P., selbst Ex-BVT-Mitarbeiterin, war mit einem Mitarbeiter des Innenministeriums als erste Belastungszeugin bei der Wirtschafts- und Korruptionsstaatsanwaltschaft (WKStA) erschienen. Dort hatte sie Angaben zu der Affäre rund um nordkoreanische Passrohlinge, Einladungen des südkoreanischen Geheimdienstes und der Observation der nordkoreanischen Botschaft gemacht.

P. gab bei ihrer zweiten Aussage an, sie sei "ziemlich sicher", dass diese Observation nicht in vollem zeitlichem Umfang vom Rechtsschutzbeauftragten genehmigt gewesen sei. Dass die Oberservation "illegal" sei, schloss sie aus dem Verhalten des Beschuldigten und seines Vorgesetzten zum Umgang mit den Fotos und Videos, die damals gemacht wurden. Beobachtet wurde ein Nordkoreaner, der bei einer Behörde in Wien-Donaustadt gearbeitet und im Botschaftsgebäude in Wien-Penzing gewohnt hatte.

Wer beim Heurigen zahlt

Auch der Vorwurf, der BVT-Beamte habe sich mit Kollegen von den Südkoreanern etwa beim Heurigen einladen lassen, wird in der Anzeige thematisiert.
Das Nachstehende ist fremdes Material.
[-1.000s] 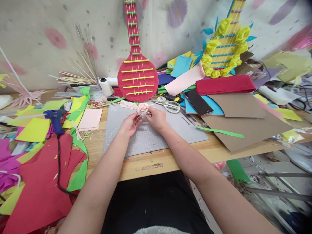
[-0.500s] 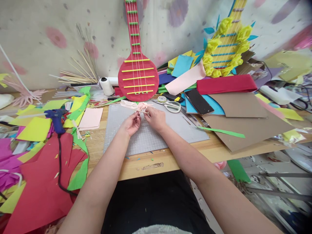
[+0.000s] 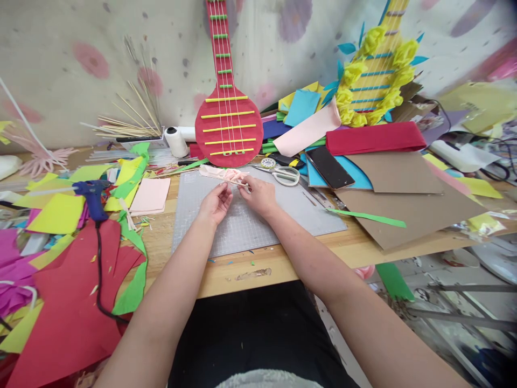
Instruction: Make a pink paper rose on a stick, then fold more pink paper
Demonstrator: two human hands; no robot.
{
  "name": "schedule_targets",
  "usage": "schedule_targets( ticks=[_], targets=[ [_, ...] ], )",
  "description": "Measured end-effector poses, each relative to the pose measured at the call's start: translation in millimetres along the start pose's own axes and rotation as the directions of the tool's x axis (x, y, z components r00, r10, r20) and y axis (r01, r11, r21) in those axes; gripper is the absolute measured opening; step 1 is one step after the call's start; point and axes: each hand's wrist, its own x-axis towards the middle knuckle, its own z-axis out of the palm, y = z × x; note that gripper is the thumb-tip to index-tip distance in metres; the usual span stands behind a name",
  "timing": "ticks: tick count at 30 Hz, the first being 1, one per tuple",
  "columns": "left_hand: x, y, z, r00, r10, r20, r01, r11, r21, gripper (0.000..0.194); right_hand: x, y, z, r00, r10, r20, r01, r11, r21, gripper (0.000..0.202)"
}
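Over the grey cutting mat [image 3: 210,231], my left hand [image 3: 217,203] has its fingers curled, with thumb and fingertip pinched at the left part of a thin pale stick [image 3: 238,184]. My right hand [image 3: 259,195] is closed on the right part of that stick. Just beyond the fingertips lie pale pink crepe paper pieces [image 3: 214,171], strip-like on the left and gathered near the right hand. Whether the stick touches the gathered paper I cannot tell. The scissors [image 3: 286,175] rest on the mat to the right of my right hand.
A red paper lute [image 3: 229,132] stands behind the mat. To the left are a blue glue gun [image 3: 93,198], pink paper squares [image 3: 151,196] and coloured scraps. On the right lie a black phone [image 3: 329,168], brown cardboard [image 3: 407,207] and a green strip [image 3: 365,216].
The stick has turned slightly between my fingers. The gathered pink paper now looks more spread out beyond the fingertips. Both hands have stayed almost in place.
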Motion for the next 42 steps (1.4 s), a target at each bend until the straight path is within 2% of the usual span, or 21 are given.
schedule_targets(
  ticks=[4, 7, 12, 18, 20, 24, 35, 42],
  targets=[
    [0.3, 0.7, 0.1, 0.998, 0.058, -0.038, -0.059, 0.998, -0.009, 0.009, -1.7, -2.5, -2.9, 1.000, 0.004, -0.010, -0.003, 0.998, 0.058, 0.038],
    [1.9, 0.5, -0.4, 0.994, 0.095, -0.062, -0.097, 0.995, -0.022, 0.010, -1.5, -2.2, -1.8, 1.000, 0.006, 0.016, -0.008, 0.996, 0.091, 0.039],
    [3.3, 0.4, -3.0, 0.995, 0.100, -0.005, -0.100, 0.995, 0.022, 0.012, 2.3, 4.3, 2.6, 0.992, 0.057, 0.114, -0.072, 0.990, 0.124, 0.040],
    [2.5, 1.5, -4.8, 0.992, 0.071, 0.100, -0.081, 0.992, 0.095, 0.033, 8.1, 15.3, 5.1, 0.976, 0.151, 0.156, -0.184, 0.956, 0.227, 0.037],
    [3.3, 1.0, -4.7, 0.992, 0.094, 0.085, -0.103, 0.989, 0.103, 0.030, 9.6, 17.6, 6.7, 0.974, 0.169, 0.153, -0.207, 0.934, 0.290, 0.035],
    [5.4, 0.0, -5.0, 0.986, 0.149, 0.074, -0.157, 0.981, 0.116, 0.024, 10.9, 19.2, 9.2, 0.981, 0.124, 0.147, -0.173, 0.904, 0.391, 0.035],
    [7.0, -3.2, -7.5, 0.956, 0.255, 0.144, -0.277, 0.946, 0.169, 0.019, 13.2, 23.3, 14.4, 0.974, 0.171, 0.149, -0.222, 0.858, 0.463, 0.044],
    [11.0, -6.2, -8.9, 0.956, 0.276, 0.103, -0.290, 0.943, 0.164, 0.011, 15.1, 24.4, 14.0, 0.963, 0.176, 0.206, -0.258, 0.829, 0.496, 0.044]
  ],
)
Aus dem BVT ist zu hören, dass bei derartigen Treffen mit ausländischen Kollegen – flapsig nacherzählt – einmal der und einmal der bezahle, zudem gebe es Budgets für derlei Einladungen. Angeblich suchen die Ermittler nun nach Rechnungen bei diversen Heurigen. Das ist, notabene, aber nur ein Gerücht. Die Strafanzeige – für alle hier Genannten gilt die Unschuldsvermutung – richtet sich auch gegen "noch unbekannte Anstifter (vermutlich aus dem Kabinett des Generalsekretärs im Innenministerium, Peter Goldgruber)". Es bestehe der dringende Verdacht, dass die Zeugin von Personen aus dem Ministerium gebeten wurde, den BVT-Beamten Straftaten zu unterstellen.

Zur Erinnerung: Zeugin P. war – wie ein weiterer der vier "geheimen" Zeugen – zu ihrer ersten Aussage mit Vertrauensperson Udo Lett gekommen, einem Kabinettsmitarbeiter aus dem von Herbert Kickl (FPÖ) geführten Innenministerium. Zeugin P. beantwortete die Frage der Staatsanwältin, wie es eigentlich zu ihrer Aussage gekommen sei, so: "Herr Dr. Lett hat mir einfach gesagt, dass ich heute hierherkommen soll. Ich weiß allerdings noch nicht genau, warum." Im Protokoll einer internen Besprechung im Justizministerium, das STANDARD und Profil vorliegt, gibt die Staatsanwältin an, dass die Zeugin "ängstlich" war und der Eindruck vorherrschte, es liege "eine Drucksituation vor". Die Kontaktaufnahme von BMI-Generalsekretär Goldgruber mit der WKStA wird in diesem Protokoll vom Justiz-Generalsekretär Christian Pilnacek als "Skandal" bezeichnet.

Gridling erneut im Visier

Heftige Kritik an Innenminister Kickl löste ein Bericht des STANDARD aus, dass das Ministerium einen Tag nach der Aufhebung der Suspendierung von BVT-Chef Peter Gridling bereits eine erneute Suspendierung prüfte. Das geht aus einem Aktenvermerk hervor. Das Bundesverwaltungsgericht hatte Gridlings Suspendierung Ende Mai aufgehoben, eine Woche später war er gemeinsam mit Kickl auf einer Pressekonferenz aufgetreten. Dort gab Kickl bekannt, dass Gridling jetzt eine Reform des BVT leiten soll. SPÖ und Neos fordern nun den Rücktritt des freiheitlichen Innenministers. (gra, fsc, 10.6.2018)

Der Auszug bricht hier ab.